Idk what the right decomposition is, but minimally, it seems like you could write a post like “The AIs running in a given AI lab will likely have very different long run aims and won’t/can’t cooperate with each other importantly more than they cooperate with humans.”
FWIW I explicitly reject the claim that AIs “won’t/can’t cooperate with each other importantly more than they cooperate with humans”. I view this as a frequent misunderstanding of my views (along with people who have broadly similar views on this topic, such as Robin Hanson). I’d say instead that:
“Ability to coordinate” is continuous, and will likely increase incrementally over time
Different AIs will likely have different abilities to coordinate with each other
Some AIs will eventually be much better at coordination amongst each other than humans can coordinate amongst each other
However, I don’t think this happens automatically as a result of AIs getting more intelligent than humans
The moment during which we hand over control of the world to AIs will likely occur at a point when the ability for AIs to coordinate is somewhere only modestly above human-level (and very far below perfect).
As a result, humans don’t need to solve the problem of “What if a set of AIs form a unified coalition because they can flawlessly coordinate?” since that problem won’t happen while humans are still in charge
Systems of laws, peaceable compromise and trade emerge relatively robustly in cases in which there are agents of varying levels of power, with separate values, and they need mechanisms to facilitate the satisfaction of their separate values
One reason for this is that working within a system of law is routinely more efficient than going to war with other people, even if you are very powerful
The existence of a subset of agents that can coordinate better amongst themselves than they can with other agents doesn’t necessarily undermine the legal system in a major way, at least in the sense of causing the system to fall apart in a coup or revolution
Thanks for the clarification and sorry about misunderstanding. It sounds to me like your take is more like “people (on LW? in various threat modeling work?) often overestimate the extent to which AIs (at the critical times) will be a relatively unified collective in various ways”. I think I agree with this take as stated FWIW and maybe just disagree on emphasis and quantity.
Why is it physically possible for these AI systems to communicate at all with each other? When we design control systems, originally we just wired the controller to the machine being controlled.

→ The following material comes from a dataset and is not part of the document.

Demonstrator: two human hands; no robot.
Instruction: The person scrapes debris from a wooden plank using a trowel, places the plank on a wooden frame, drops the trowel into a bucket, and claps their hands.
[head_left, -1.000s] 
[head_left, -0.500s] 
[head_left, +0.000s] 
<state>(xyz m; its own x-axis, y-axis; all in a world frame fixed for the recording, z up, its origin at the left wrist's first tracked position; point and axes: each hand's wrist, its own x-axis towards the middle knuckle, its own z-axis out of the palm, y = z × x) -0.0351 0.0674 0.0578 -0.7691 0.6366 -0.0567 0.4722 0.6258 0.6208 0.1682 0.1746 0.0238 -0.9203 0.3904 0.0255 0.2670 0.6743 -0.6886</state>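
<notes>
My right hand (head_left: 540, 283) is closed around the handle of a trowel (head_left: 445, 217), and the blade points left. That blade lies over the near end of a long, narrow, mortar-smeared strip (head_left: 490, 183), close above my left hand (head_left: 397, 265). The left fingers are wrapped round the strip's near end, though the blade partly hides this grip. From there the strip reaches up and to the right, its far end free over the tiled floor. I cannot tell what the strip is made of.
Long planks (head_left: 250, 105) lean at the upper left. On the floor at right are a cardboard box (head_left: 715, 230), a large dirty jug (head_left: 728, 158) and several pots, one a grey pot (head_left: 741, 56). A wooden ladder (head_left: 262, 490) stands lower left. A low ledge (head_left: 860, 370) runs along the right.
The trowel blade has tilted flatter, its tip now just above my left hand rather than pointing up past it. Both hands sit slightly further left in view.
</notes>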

Actually critically important infrastructure uses firewalls and VPN gateways to maintain this property virtually, where the panel in the control room (often written in C++ using Qt) can only ever send messages to “local” destinations on a local network, bridged across the internet.
The actual machine being controlled is often controlled by local PLCs, and the reason such a crude and slow interpreted programming language is used is because its reliable.

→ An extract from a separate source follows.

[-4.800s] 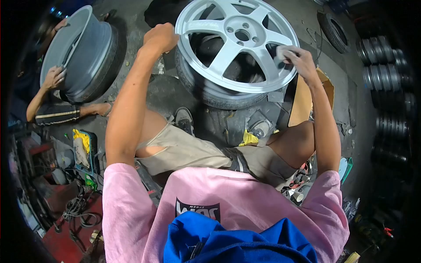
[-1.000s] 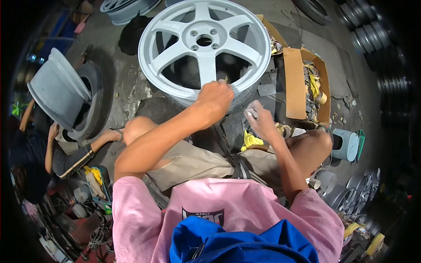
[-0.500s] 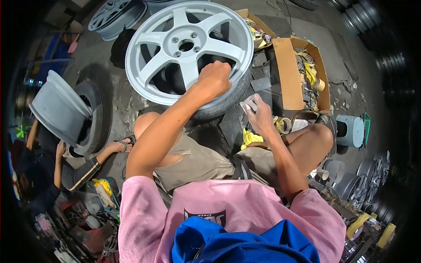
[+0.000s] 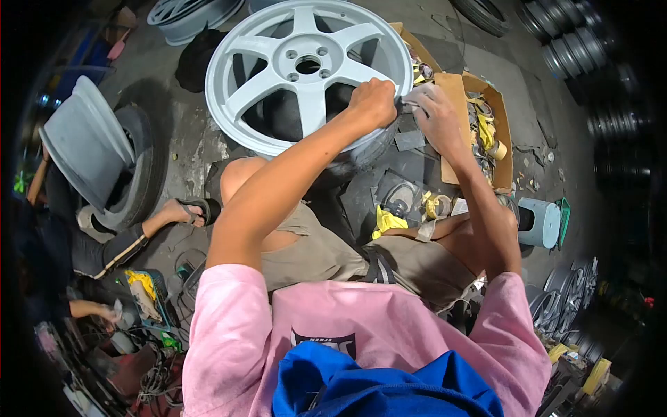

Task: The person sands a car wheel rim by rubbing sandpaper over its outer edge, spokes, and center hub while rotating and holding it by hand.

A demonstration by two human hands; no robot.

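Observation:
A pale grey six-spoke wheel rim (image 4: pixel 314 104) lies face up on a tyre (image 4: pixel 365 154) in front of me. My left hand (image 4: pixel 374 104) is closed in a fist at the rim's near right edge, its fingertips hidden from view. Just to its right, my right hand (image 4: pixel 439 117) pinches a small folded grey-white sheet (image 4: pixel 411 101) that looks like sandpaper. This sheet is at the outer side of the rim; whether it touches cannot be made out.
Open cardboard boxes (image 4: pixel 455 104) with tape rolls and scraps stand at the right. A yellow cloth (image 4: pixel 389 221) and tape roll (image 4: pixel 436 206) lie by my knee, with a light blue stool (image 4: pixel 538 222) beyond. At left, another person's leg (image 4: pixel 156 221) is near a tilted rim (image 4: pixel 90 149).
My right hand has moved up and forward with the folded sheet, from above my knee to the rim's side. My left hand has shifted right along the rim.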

These have flaws, yes, but it’s an actionable set of task to seal off the holes, force AI models to communicate with each other using rigid schema, cache the internet reference sources locally, and other similar things so that most AI models in use, especially the strongest ones, can only communicate with temporary instances of other models when doing a task.
After the task is done we should be clearing state.

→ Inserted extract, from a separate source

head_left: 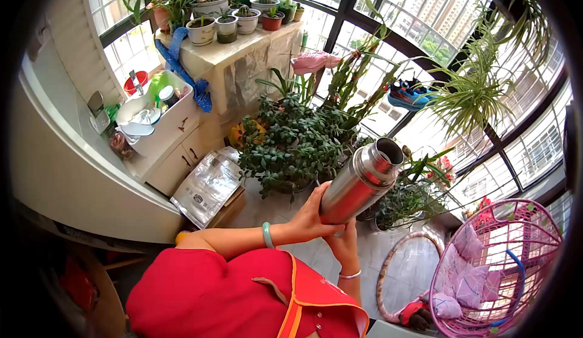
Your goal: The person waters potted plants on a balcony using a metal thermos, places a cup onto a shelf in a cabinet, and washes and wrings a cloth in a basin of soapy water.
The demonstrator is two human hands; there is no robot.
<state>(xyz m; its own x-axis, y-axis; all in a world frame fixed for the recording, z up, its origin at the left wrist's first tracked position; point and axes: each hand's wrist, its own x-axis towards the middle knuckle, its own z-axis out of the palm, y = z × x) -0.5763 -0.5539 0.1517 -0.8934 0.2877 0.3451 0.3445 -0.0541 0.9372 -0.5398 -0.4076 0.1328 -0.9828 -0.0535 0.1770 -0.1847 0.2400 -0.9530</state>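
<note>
A silver metal thermos flask point(357, 183) is held tilted in front of my chest, its open mouth pointing up and to the right. Around the flask's left side and lower part wraps my left hand point(308, 215), a green bangle on its wrist. Under the base of the flask, my right hand point(345, 241) is pressed against it, its fingers partly hidden; a thin bracelet circles that wrist. The flask's mouth has no lid on it, and what is inside cannot be made out.
Beyond the flask stands a bushy potted plant point(291, 141). Small pots line a covered ledge point(243, 56) at the upper left, above a white basin point(164, 133). A pink wicker chair point(528, 241) and a hoop point(388, 265) are at the right. Silver packaging point(209, 183) lies at the left.
</note>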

It’s hard to engage on the idea of “hypothetical” ASI systems when it would be very stupid to build them this way. You can accomplish almost any practical task using the above, and the increased reliability will make it more efficient, not less.
It seems like thats the first mistake. If absolutely no bits of information can be used to negotiate between AI systems (ensured by making sure they don’t have long term memory, so they cannot accumulate stenography leakage over time, and rigid schema) this whole crisis is averted...
After commenting back and forth with you some more, I think it would probably be a pretty good idea to decompose your arguments into a bunch of specific more narrow posts. Otherwise, I think it’s somewhat hard to engage with. Ideally, these would done with the decomposition which is most natural to your target audience, but that might be too hard.
Idk what the right decomposition is, but minimally, it seems like you could write a post like “The AIs running in a given AI lab will likely have very different long run aims and won’t/can’t cooperate with each other importantly more than they cooperate with humans.” I think this might be the main disagreement between us. (The main counterarguments to engage with are “probably all the AIs will be forks off of one main training run, it’s plausible this results in unified values” and also “the AI creation process between two AI instances will look way more similar than the creation process between AIs and humans” and also “there’s a chance that AIs will have an easier time cooperating with and making deals with each other than they will making deals with humans”.)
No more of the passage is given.